Week 6 Quick Hits: Harbaugh Overshadows His Team

A quick and analytical tour of Sunday’s games:

49ers 25, Lions 19

Jim Harbaugh has a habit of overshadowing his big wins with postgame run-ins. His tiff with Pete Carroll will soon take a backseat on YouTube to his scuffle with Jim Schwartz.

Too bad, too. It’s Harbaugh’s team that deserves to be talked about. The Niners are 5-1 after becoming the first Pacific Time Zone club since the ’96 Niners to win three-straight in the Eastern time zone. The 49ers play great defense, run between the tackles and put a ceiling on their quarterback’s opportunities for mistakes by relying on a heavy dose of underneath passes. It’s a formula that many great high school teams use, which is fitting given that San Francisco plays in the N.F.C. West.

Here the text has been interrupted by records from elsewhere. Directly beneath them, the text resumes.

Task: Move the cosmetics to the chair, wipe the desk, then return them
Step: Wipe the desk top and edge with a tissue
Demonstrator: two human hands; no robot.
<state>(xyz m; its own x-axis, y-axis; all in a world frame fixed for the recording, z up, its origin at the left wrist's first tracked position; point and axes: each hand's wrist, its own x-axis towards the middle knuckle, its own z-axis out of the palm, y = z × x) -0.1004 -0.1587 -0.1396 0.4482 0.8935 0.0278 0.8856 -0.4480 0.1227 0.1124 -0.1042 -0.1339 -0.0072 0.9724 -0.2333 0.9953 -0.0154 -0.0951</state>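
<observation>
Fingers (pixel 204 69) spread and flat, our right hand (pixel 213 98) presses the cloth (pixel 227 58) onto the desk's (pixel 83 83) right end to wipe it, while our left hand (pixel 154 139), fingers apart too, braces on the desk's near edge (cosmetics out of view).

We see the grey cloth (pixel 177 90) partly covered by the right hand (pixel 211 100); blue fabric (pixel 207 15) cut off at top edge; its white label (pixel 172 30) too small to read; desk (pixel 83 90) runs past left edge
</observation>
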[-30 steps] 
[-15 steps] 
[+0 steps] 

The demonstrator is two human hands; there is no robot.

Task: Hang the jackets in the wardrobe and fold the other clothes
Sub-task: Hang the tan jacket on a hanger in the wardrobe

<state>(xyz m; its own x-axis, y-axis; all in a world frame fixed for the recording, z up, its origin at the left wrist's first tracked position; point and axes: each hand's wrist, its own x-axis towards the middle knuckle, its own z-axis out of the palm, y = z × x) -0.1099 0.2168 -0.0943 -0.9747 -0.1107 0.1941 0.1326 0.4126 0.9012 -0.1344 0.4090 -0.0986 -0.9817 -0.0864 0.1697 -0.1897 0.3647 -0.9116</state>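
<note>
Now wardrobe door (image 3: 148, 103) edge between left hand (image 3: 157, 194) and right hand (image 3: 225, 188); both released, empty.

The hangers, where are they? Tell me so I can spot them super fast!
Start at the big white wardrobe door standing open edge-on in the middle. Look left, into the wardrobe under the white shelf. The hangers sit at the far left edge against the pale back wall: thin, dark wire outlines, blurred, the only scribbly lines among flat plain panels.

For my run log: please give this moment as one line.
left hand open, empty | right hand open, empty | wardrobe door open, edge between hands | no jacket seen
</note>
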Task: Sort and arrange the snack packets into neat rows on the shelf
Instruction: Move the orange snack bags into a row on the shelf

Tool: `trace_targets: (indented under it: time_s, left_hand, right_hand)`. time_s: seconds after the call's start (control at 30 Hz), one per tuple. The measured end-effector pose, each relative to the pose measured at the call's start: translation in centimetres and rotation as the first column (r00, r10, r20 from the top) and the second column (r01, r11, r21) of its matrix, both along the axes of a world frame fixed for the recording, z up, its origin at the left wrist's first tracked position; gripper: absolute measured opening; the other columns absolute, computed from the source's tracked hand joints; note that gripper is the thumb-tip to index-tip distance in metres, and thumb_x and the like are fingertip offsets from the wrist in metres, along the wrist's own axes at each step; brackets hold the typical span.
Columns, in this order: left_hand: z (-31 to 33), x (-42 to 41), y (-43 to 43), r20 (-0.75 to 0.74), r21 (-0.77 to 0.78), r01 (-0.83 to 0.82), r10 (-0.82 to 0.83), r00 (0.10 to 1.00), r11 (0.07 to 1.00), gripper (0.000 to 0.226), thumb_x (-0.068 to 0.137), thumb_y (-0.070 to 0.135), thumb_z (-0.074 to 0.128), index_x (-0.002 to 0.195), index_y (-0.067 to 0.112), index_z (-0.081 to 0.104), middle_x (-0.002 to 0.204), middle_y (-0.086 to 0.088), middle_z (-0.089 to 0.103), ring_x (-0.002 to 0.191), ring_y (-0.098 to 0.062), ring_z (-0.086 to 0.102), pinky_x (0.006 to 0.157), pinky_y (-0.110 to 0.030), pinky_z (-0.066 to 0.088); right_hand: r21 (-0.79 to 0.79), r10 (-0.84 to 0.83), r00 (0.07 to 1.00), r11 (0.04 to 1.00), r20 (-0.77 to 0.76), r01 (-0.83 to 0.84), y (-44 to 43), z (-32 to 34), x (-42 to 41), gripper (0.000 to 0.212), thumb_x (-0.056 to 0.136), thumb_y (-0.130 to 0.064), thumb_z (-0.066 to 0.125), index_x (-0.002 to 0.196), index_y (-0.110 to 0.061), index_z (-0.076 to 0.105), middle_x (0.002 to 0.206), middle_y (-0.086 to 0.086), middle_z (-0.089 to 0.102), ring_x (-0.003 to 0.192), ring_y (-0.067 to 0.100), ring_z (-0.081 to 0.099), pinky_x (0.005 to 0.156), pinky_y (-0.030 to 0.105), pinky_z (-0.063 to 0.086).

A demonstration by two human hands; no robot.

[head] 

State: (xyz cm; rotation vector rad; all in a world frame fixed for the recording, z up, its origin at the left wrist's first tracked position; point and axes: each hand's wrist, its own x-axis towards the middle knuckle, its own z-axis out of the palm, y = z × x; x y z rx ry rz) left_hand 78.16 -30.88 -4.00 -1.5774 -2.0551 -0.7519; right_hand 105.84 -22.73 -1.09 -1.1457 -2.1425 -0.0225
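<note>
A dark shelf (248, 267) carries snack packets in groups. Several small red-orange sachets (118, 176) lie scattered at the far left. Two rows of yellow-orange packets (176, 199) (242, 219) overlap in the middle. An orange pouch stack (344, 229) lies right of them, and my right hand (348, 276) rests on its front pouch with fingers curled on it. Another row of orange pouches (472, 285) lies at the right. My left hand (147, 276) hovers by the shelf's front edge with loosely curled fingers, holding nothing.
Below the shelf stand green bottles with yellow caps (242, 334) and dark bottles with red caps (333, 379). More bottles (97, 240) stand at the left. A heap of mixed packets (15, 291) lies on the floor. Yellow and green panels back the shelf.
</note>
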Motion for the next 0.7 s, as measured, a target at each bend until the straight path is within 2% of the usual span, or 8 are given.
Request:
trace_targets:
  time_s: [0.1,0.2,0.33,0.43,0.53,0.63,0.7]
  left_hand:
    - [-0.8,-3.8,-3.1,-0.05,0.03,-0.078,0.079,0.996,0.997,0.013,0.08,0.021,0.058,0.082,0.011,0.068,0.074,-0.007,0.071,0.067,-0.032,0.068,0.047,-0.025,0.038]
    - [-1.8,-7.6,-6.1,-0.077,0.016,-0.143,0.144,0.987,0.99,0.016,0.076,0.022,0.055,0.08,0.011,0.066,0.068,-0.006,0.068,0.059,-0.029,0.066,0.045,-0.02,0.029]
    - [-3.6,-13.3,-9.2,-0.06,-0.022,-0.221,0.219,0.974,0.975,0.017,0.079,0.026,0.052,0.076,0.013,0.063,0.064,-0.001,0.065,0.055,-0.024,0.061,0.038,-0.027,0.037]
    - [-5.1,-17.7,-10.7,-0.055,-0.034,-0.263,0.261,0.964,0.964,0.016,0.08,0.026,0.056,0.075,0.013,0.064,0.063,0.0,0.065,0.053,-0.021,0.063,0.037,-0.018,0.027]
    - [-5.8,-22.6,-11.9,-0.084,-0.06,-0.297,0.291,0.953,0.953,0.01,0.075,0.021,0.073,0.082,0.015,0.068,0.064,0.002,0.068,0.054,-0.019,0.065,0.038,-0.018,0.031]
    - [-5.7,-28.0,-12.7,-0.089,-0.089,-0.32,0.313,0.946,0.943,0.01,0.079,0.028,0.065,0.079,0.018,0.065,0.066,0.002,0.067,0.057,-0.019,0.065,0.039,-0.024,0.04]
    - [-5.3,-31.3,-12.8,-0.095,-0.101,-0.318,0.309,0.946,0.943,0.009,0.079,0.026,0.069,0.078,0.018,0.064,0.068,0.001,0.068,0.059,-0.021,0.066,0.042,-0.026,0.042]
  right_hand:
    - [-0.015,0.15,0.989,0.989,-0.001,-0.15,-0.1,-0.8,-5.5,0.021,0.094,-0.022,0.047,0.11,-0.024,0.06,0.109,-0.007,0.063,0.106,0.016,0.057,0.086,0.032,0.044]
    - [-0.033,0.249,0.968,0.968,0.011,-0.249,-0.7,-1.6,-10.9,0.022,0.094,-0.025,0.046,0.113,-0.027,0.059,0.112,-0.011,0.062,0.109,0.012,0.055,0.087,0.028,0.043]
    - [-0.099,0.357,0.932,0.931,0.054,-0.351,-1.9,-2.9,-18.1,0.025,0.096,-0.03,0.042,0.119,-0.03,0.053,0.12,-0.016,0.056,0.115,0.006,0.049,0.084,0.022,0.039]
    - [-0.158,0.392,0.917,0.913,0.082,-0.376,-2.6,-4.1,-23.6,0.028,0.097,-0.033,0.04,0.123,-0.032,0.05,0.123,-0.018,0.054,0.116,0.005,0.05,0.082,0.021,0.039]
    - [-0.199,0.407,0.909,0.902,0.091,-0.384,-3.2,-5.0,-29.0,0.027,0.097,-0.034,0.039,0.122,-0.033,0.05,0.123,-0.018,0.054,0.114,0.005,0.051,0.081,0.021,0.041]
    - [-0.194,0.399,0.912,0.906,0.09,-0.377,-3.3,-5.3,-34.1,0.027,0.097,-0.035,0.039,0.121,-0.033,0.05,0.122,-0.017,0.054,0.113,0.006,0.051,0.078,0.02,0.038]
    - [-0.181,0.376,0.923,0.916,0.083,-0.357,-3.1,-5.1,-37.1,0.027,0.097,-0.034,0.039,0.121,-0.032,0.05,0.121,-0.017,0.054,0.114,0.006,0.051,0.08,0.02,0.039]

The stories of this game (game, not postgame) were defensive end Justin Smith’s 2011 breakout performance (he’s a fantastic player who had been, by his standards, somewhat quiet this season), Patrick Willis and NaVorro Bowman’s brilliant coverage on tight end Brandon Pettigrew, Michael Crabtree’s sticky hands (77 yards on nine receptions, seemingly all of them being either third-down conversions or tight-rope jobs near the sideline) and Frank Gore’s 47- and 55-yard runs on wham plays off right guard, with tight end Delanie Walker blocking down off motion against Ndamukong Suh. The Niners these days are riding their stars and game-planning shrewdly. Perhaps there will be many more Harbaugh celebrations during the postgame handshake.

Falcons 31, Panthers 17

We’ve been tracking the Atlanta Falcons’ search for an identity all season. With Julio Jones (hamstring) out of the lineup, they found their old one, feeding Michael Turner the ball 27 times and getting 139 yards in return. Turner, like Chicago’s Matt Forte two weeks ago, feasted on off-tackle runs against Carolina’s Jon Beason-less front seven. According to ESPN, Turner ran outside 13 times for 105. He broke tackles with regularity and got stronger by the quarter.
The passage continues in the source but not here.